The present invention relates to a method and a system for determining a concentration region for a measurement of a response value by means of a calibration curve, the calibration curve comprises response values as a function of concentrations. The method comprises providing a series of measured calibration data, fit a regression model to the provided series of measured calibration data; calculating a standard deviation for the measured calibration data; calculating a standard error for the measured calibration data; calculating a probability using the t-distribution with parameters from a group comprising: degrees of freedom, and the requested confidence interval; calculating a response value interval as a product of the standard error and the probability; applying the response value interval to the calibration model; measuring a response value for a sample; determining the concentration region by means of the response value interval and the calibration model.

Description

A METHOD AND A SYSTEM FOR DETERMINING A CONCENTRATION RANGE FOR A
SAMPLE BY MEANS OF A CALIBRATION CURVE
TECHNICAL FIELD
The present invention relates to a method and a system for determining a concentration range for a sample using a calibration curve.
BACKGROUND
The analysis of concentration of an analyte sample is a common analysis performed by means of label-free interaction analysis (LFIA). The concentration analysis may use a calibration curve with response values for different concentrations of the analyte. By determining the relationship between the magnitude of a peak (response value) for a known amount of analyte in a standard for several samples, the relationship (the calibration curve) may be used to estimate the amount of that specific analyte in a sample of unknown concentration. However, the uncertainty of the measured concentration is of great interest, and especially the range of possible concentrations corresponding to the measured response value. A method for performing such assessments in concentration analysis is disclosed in a manual from GE Healthcare, "Biacore concentration analysis handbook", BR-1005-12 Edition AB. It is an object of the present invention to provide a method for determining the range of possible concentrations corresponding to a measured response value.

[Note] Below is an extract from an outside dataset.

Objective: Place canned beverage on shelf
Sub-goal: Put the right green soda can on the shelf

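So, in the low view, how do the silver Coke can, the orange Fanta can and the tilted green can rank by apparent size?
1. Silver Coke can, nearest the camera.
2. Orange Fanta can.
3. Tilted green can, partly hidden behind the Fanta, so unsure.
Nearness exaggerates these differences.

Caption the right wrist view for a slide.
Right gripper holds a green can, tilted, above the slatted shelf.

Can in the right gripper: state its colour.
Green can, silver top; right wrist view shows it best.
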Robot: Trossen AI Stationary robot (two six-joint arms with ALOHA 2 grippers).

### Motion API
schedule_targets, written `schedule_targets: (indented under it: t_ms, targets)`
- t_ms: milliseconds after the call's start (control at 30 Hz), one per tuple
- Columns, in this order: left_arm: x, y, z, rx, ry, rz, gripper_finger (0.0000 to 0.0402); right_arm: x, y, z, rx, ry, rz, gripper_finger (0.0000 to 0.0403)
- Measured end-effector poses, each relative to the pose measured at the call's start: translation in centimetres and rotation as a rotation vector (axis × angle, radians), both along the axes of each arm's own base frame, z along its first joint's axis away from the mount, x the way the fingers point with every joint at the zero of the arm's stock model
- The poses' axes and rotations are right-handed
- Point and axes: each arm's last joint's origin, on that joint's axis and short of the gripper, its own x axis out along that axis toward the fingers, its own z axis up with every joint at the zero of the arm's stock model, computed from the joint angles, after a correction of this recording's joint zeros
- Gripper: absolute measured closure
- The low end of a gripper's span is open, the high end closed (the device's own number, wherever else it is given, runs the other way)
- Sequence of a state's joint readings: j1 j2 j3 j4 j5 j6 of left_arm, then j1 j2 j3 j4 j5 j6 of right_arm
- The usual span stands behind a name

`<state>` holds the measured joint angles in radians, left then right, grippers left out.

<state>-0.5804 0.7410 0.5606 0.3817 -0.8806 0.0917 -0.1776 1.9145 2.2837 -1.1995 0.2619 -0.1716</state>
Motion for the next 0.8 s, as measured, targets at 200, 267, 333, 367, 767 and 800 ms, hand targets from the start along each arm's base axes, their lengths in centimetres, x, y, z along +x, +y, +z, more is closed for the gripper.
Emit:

Another object of the present invention is to provide a method for determining a concentration interval with a maximum predetermined error.
SUMMARY
The above object, and further possible objects that can be construed from the disclosure below, are met by a first aspect of the invention constituted by a method for determining a concentration region for a measurement of a response value by means of a calibration curve. The calibration curve comprises a response value as a function of a concentration, wherein the method comprises providing a series of measured calibration data, fit a regression model to the provided series of measured calibration data, determining a standard deviation for the measured calibration data, and calculating a standard error for the measured calibration data. The method further comprises calculating a probability using the t-distribution with parameters from a group comprising: degrees of freedom, and the requested confidence interval. The method further comprises calculating a response value interval as a product of the standard error and the probability, applying the response value interval to the calibration model, measuring a response value for a sample, and determining a region with a predefined precision by means of the response value interval and the calibration model.
This has the effect that for a given response value the resulting concentration range may easily be calculated.
Other objects, advantages and features of embodiments of the invention will be explained in the following detailed description in conjunction with the accompanying drawings.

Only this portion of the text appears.